Penggunaan kembali sebutan OPM oleh TNI juga menjadi sorotan karena dapat menghalangi upaya-upaya perdamaian dan rekonsiliasi di Papua.
“Stigmatisasi terhadap masyarakat Papua dapat memperkeruh suasana dan memperumit upaya untuk membangun kepercayaan antara pemerintah dan masyarakat Papua,” paparnya.
Al Araf menekankan perlunya pemerintah untuk mengubah paradigma dalam menangani masalah di Papua.
Daripada mengedepankan pendekatan militeristik yang cenderung memperdalam jurang antara pemerintah dan masyarakat Papua, pemerintah sebaiknya membuka ruang dialog yang lebih luas dan inklusif, serta memperjuangkan hak-hak asasi manusia dan keadilan sosial bagi seluruh rakyat Papua.
Dalam konteks ini, Al Araf menekankan pentingnya peran media dan masyarakat sipil dalam mengkritisi kebijakan pemerintah yang dapat memperburuk konflik di Papua.

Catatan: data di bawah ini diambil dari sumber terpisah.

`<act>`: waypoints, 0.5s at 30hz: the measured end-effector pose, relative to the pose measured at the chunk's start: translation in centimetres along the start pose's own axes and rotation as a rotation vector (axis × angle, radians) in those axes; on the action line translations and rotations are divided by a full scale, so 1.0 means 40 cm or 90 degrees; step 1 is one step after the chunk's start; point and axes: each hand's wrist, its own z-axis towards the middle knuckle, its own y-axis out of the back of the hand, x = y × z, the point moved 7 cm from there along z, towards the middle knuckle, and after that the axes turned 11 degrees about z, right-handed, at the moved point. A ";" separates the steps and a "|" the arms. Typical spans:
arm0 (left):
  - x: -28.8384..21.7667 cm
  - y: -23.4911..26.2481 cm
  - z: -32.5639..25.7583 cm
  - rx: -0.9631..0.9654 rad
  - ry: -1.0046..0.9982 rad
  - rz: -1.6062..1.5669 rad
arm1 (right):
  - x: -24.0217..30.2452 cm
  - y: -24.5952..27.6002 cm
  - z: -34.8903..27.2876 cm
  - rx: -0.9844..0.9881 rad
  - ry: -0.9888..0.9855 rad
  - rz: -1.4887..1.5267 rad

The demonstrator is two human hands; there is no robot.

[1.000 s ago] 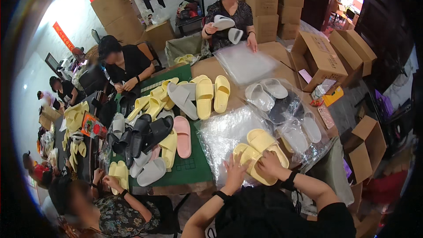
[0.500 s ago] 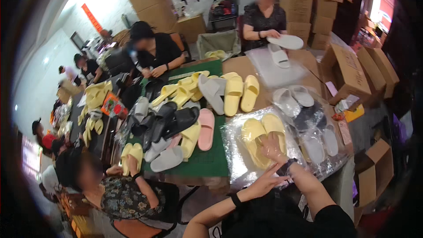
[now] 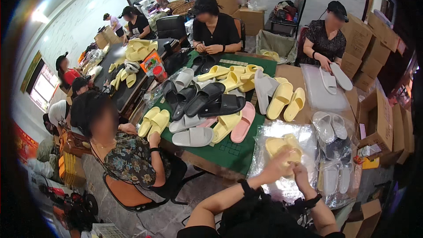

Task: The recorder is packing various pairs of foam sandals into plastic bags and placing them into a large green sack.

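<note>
A pair of yellow slide slippers lies at the near right of the table in what looks like a clear plastic bag, on top of a stack of shiny clear bags. My left hand reaches over the near part of the slippers; its fingers are smeared by motion. Close beside it, my right hand is closed, with its fingertips pinched at the near edge of the slippers' bag. Both hands partly hide the slippers' heel ends.
Left of the bags is a pile of black, grey, yellow and pink slippers on a green mat. Bagged slippers lie to the right. Co-workers sit around the table, one holding yellow slippers. Open cardboard boxes stand at the right.
My view has turned left. My right hand has drawn back from the slippers' tops to their near edge and closed. My left hand has moved forward over the slippers.
</note>
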 end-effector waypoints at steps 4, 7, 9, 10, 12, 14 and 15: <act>0.339 0.320 -0.035 -0.431 0.418 0.137 | 0.178 0.075 0.008 -0.139 -0.023 0.162; 0.708 0.536 -0.287 -0.542 0.659 0.482 | 0.301 0.086 -0.007 -0.127 0.065 0.185; 0.775 0.575 -0.336 -0.403 0.744 0.596 | 0.347 0.106 -0.031 -0.168 0.069 0.219; 0.788 0.570 -0.329 -0.303 0.778 0.551 | 0.355 0.120 -0.041 -0.196 0.077 0.249; 0.767 0.570 -0.337 -0.284 0.803 0.472 | 0.358 0.148 -0.056 -0.220 0.110 0.216; 0.770 0.589 -0.316 -0.327 0.596 0.090 | 0.359 0.161 -0.068 -0.234 0.112 0.247; 0.763 0.586 -0.332 -0.435 0.599 0.041 | 0.369 0.163 -0.077 -0.249 0.113 0.251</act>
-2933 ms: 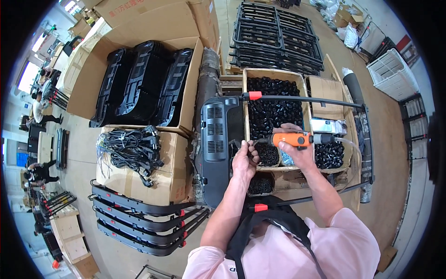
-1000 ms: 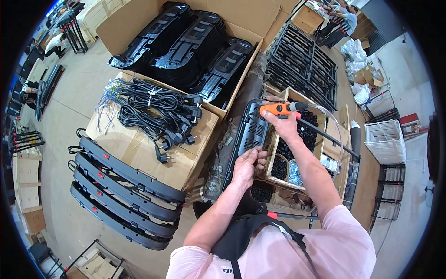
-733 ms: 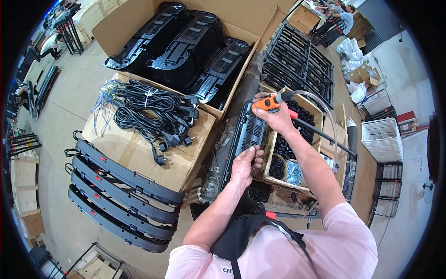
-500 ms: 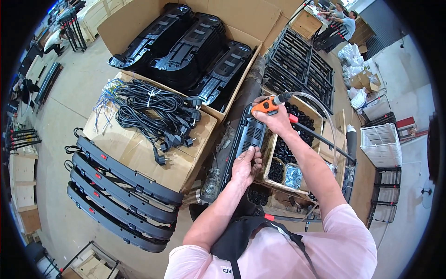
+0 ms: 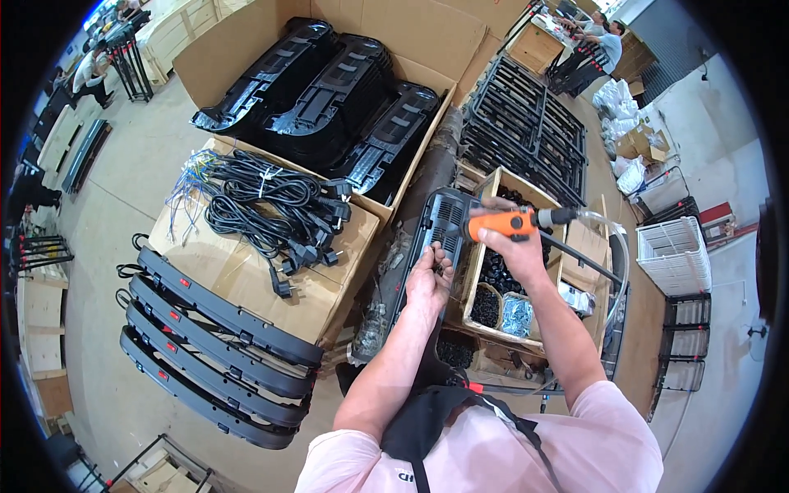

“Melalui peningkatan kesadaran publik dan tekanan dari berbagai pihak, diharapkan pemerintah dapat lebih memperhatikan solusi dialogis dan berbasis hak asasi manusia dalam menangani masalah Papua, demi terciptanya perdamaian yang berkelanjutan di wilayah tersebut,” terangnya.(CC-01)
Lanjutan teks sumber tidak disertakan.